• [REQUIREMENT] A word-for-word copy of the listing is required, and it must contain no pictures.
■ ■ ■ ■ ■ ■ ■
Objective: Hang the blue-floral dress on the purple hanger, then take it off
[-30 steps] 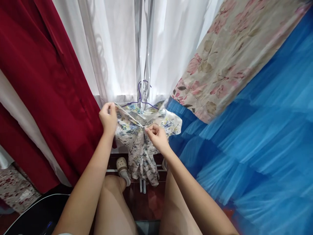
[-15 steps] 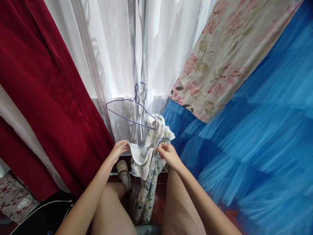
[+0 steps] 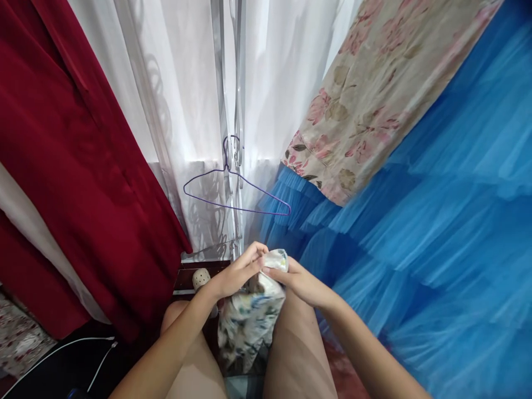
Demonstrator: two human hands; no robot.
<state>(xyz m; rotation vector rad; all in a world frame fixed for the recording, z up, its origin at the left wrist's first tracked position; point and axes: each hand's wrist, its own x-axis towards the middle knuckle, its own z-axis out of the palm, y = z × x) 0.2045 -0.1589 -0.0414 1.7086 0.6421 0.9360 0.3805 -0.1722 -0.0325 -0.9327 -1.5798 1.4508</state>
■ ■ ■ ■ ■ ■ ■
• [TASK ANSWER]
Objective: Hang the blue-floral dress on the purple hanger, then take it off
[-30 steps] 
[-15 steps] 
[+0 steps] 
Demonstrator: two human hands; no robot.
<state>(xyz m; rotation vector rad; all in a world frame fixed for the recording, z up, its origin at the left wrist's first tracked position; point and axes: each hand's wrist, its own x-axis towards the middle knuckle, its own z-axis out of the palm, y = z × x) 0.2045 -0.1589 -0.0414 1.7086 0.6421 0.9360 0.3805 -0.1722 -0.0325 -0.9327 -1.5798 1.4508</state>

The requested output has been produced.